Scope. Decision tree: when defaults are enough vs when to tune. S3 multipart boundary and s3-pyarrow recommendation. SFTP prefetch tunables. Azure multipart already in azure.md; link in.

Dogfood plan. Two halves: - SFTP prefetch tuning — measured against atmoz/sftp and SFTPGo containers with synthetic 100 MB and 1 GB files; before/after numbers recorded. Doable on any laptop. - S3 5 GB multipart cliff — requires a real AWS S3 bucket and ~10 GB of write traffic against s3fs with and without nomixupload. Costs AWS budget; cannot be reproduced on MinIO (the bug is in s3fs control flow against AWS-specific responses).

Verdict. Split-ship. SFTP half greenlit (Phase 2); S3 5 GB sub-section deferred until AWS dogfood budget is approved. Do not ship the S3 cliff prose without the dogfood run — it is the central pain this guide retires.

Out of scope. Generic Python streaming patterns; benchmark methodology (lives in docs-src/explanation/performance.md).

Cross-links. From per-backend pages. To retry.md, transfer-operations.md, s3-pyarrow.md.

3.3 Local-dev emulators

Pain it retires. Azurite, MinIO, moto, SFTPGo, and atmoz/sftp each have known divergences from production. Today these notes are scattered: Azurite-no-HNS in azure.md; SFTPGo compat note in README + sftp.md; MinIO snippets in s3.md; moto + PyArrow ≥24 multipart-mismatch only in trace bk-172-s3-pyarrow-minio.yml.

Evidence pointers.

Scope. Recipe per emulator: docker-compose snippet, env wiring, divergences-from-prod table. The divergences table is the value-add — what fails on Azurite but works on real HNS, what moto accepts that real S3 rejects, the SFTPGo vs OpenSSH semantic differences we test against.

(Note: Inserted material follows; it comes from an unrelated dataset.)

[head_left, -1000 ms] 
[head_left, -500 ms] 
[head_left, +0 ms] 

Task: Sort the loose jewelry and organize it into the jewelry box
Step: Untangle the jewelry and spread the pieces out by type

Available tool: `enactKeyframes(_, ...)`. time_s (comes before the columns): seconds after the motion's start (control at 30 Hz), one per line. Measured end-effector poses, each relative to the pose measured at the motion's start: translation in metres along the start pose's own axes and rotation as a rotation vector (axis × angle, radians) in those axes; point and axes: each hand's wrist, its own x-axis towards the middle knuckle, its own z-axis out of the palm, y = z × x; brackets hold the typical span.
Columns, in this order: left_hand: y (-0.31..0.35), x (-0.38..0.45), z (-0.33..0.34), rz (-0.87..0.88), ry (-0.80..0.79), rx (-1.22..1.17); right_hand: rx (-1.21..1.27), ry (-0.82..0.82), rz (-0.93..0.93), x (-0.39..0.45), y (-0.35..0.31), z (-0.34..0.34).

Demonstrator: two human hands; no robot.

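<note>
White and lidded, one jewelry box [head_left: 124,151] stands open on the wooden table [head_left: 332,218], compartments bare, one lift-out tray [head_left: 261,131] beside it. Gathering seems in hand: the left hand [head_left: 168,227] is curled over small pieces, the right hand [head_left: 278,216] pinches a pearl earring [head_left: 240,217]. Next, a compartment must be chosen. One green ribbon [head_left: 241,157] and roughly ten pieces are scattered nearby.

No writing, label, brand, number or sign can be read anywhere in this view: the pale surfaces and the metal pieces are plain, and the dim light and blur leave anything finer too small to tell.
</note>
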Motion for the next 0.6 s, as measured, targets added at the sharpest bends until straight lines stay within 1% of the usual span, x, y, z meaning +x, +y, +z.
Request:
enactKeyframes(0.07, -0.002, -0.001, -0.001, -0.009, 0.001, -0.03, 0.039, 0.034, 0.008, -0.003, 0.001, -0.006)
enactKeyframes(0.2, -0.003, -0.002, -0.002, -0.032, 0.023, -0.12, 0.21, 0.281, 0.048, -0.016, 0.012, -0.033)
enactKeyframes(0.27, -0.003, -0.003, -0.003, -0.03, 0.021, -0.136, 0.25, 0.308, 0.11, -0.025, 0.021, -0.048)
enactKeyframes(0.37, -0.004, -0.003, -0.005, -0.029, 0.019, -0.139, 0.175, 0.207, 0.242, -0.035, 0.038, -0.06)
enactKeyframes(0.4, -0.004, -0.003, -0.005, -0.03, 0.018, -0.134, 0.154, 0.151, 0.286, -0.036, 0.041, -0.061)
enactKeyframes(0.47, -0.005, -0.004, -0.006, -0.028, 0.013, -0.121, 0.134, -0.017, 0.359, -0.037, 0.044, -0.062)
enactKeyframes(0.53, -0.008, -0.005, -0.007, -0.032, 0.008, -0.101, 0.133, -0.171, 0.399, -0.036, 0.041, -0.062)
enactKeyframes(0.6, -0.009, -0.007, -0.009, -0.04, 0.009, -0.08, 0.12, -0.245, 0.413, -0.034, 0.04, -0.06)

Dogfood plan. Already dogfooded — every emulator runs in CI for every PR. Extract compose snippets verbatim from infra/ and .github/workflows/; populate the divergences table from observed quirks already recorded in CHANGELOG entries and traces. No new setup.

Verdict. Greenlit. Lowest-friction guide of the seven.

Out of scope. Recommending one emulator over another; CI orchestration patterns (separate concern).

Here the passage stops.